La mise en place de ce système sera progressive dès le printemps 2002 et tout devrait être mis en conformité à la mi-2003. La protection des données est bien entendu assurée et le Code civil énumère les autorités externes à l'état civil pouvant accéder en ligne aux données personnelles.

En bref, "tout roule", si vous me permettez l'expression, hormis, et ça ne vous étonnera guère, les controverses sur le financement que j'ai mentionnées en début d'intervention. Le Conseil des Etats a tout d'abord précisé le projet du Conseil fédéral qui prévoyait simplement un financement par les cantons, à l'article 45a alinéa 2. La Chambre des cantons indique que "les dépenses sont réparties en fonction du nombre d'habitants". C'est donc une précision.
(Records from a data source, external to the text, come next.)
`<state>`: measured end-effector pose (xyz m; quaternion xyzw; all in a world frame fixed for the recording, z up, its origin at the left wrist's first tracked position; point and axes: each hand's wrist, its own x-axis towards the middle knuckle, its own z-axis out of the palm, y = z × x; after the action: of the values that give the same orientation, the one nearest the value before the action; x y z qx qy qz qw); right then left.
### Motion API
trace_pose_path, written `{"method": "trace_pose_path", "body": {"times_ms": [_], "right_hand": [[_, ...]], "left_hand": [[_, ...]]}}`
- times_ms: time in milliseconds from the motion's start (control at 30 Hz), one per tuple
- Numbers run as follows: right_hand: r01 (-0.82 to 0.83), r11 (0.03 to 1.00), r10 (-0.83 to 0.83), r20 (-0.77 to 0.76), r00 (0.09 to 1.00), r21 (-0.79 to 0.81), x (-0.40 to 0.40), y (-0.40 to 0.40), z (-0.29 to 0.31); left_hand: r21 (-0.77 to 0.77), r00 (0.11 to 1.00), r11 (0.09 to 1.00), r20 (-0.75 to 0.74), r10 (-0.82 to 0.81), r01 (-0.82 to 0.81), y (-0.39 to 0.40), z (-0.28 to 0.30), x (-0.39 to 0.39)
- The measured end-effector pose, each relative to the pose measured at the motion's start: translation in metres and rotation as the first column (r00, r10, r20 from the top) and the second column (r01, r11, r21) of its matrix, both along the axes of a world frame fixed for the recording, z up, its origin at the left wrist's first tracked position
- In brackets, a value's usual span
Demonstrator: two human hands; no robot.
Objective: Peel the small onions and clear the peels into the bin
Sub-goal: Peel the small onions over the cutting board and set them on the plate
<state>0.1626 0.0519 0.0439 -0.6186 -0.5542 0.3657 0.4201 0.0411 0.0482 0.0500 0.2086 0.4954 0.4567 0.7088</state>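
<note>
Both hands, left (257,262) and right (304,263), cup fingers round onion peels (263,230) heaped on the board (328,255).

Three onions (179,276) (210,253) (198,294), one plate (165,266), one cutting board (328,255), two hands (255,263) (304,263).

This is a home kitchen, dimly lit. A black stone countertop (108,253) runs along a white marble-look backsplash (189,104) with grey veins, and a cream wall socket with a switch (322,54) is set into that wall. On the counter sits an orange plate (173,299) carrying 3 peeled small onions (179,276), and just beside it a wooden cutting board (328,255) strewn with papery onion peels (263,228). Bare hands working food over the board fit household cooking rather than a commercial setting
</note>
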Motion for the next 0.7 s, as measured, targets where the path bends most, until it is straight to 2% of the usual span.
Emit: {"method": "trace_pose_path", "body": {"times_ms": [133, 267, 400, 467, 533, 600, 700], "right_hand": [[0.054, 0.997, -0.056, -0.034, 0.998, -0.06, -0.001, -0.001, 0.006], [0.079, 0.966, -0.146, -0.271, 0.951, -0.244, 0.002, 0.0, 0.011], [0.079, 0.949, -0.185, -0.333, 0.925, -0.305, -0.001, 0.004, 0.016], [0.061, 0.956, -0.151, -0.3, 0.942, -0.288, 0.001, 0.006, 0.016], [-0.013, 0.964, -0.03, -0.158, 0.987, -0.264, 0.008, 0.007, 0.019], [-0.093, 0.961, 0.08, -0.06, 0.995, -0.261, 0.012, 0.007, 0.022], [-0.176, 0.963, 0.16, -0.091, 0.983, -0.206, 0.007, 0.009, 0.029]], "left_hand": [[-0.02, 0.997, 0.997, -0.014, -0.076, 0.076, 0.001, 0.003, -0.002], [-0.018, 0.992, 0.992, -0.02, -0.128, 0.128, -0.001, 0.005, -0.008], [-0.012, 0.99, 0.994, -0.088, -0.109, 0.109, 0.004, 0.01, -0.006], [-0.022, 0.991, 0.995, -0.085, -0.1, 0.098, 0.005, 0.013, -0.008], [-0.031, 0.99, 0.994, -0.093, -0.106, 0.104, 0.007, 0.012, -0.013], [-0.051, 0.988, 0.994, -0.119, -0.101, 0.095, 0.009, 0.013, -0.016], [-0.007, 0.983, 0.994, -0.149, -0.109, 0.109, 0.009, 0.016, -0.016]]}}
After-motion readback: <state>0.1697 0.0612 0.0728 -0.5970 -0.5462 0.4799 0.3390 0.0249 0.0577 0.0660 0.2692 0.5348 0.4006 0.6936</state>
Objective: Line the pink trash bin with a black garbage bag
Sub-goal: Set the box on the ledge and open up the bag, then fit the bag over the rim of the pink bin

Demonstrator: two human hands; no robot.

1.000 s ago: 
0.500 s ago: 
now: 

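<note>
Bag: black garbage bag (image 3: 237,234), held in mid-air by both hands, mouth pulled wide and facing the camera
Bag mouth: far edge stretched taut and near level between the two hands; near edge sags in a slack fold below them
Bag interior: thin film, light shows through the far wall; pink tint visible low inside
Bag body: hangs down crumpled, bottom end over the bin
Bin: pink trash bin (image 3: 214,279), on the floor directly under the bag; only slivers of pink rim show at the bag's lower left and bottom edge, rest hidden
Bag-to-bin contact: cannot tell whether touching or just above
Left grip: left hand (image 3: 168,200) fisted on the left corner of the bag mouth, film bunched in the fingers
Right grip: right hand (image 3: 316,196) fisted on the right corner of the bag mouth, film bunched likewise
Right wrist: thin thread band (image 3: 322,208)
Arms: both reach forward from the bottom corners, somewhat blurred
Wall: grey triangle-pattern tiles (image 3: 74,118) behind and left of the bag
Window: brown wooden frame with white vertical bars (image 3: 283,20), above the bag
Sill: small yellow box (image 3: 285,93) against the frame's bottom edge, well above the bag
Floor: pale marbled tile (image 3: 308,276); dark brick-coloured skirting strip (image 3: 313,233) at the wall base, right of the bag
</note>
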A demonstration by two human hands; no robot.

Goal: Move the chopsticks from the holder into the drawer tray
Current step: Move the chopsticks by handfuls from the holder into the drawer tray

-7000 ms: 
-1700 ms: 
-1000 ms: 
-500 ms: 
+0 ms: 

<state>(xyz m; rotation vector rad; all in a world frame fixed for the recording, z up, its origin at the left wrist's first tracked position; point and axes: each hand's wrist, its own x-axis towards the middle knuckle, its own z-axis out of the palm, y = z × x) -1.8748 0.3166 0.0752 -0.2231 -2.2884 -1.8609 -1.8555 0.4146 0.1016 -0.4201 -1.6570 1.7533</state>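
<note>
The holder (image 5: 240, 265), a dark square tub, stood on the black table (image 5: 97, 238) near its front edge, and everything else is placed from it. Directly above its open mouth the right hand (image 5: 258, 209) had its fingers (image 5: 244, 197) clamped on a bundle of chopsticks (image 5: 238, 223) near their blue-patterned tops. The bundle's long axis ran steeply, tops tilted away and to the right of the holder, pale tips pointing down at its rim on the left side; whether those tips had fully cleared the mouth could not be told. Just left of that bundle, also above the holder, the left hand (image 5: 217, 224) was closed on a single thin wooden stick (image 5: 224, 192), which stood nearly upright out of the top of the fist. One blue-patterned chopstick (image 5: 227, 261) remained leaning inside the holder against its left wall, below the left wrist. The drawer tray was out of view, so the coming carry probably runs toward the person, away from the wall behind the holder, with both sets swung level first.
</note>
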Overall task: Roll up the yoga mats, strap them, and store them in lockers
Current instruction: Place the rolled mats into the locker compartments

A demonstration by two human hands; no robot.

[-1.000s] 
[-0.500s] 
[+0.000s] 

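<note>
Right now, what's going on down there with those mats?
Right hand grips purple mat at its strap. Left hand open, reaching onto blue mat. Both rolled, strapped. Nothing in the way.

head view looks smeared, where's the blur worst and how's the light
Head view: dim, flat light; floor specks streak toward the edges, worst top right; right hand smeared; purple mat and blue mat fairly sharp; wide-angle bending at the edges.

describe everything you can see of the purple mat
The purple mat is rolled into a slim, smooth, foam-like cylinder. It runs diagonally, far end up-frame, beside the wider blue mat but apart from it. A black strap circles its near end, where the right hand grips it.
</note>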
A l'alinéa 3, le même cénacle indique clairement que les modalités diverses seront arrêtées par le Conseil fédéral non seulement après consultation des cantons, mais dans le cadre de la loi et en association avec ceux-ci.

Le seul vrai problème restant porte sur l'article 6a alinéa 2 du titre final du Code civil. Le Conseil fédéral y prévoyait la prise en charge par la Confédération de la moitié seulement des frais d'investissement initial, limitée à un montant de 2,5 millions de francs. Les cantons sont montés aux barricades, le Conseil des Etats les a entendus et, dorénavant, les coûts de l'investissement seront à la charge exclusive de la Confédération, mais jusqu'à concurrence de 5 millions de francs. En revanche, les cantons devront se passer d'une participation qu'ils souhaitaient de la Confédération aux frais de gestion, mais sur laquelle même le Conseil des Etats n'est pas entré en matière.

Au final, le Conseil des Etats et votre commission ont suivi, à l'unanimité, le projet du Conseil fédéral.

Nous vous proposons, à notre tour, d'entrer en matière et d'adopter le projet tel qu'il se présente, sans modification, et d'adhérer ainsi à la décision du Conseil des Etats.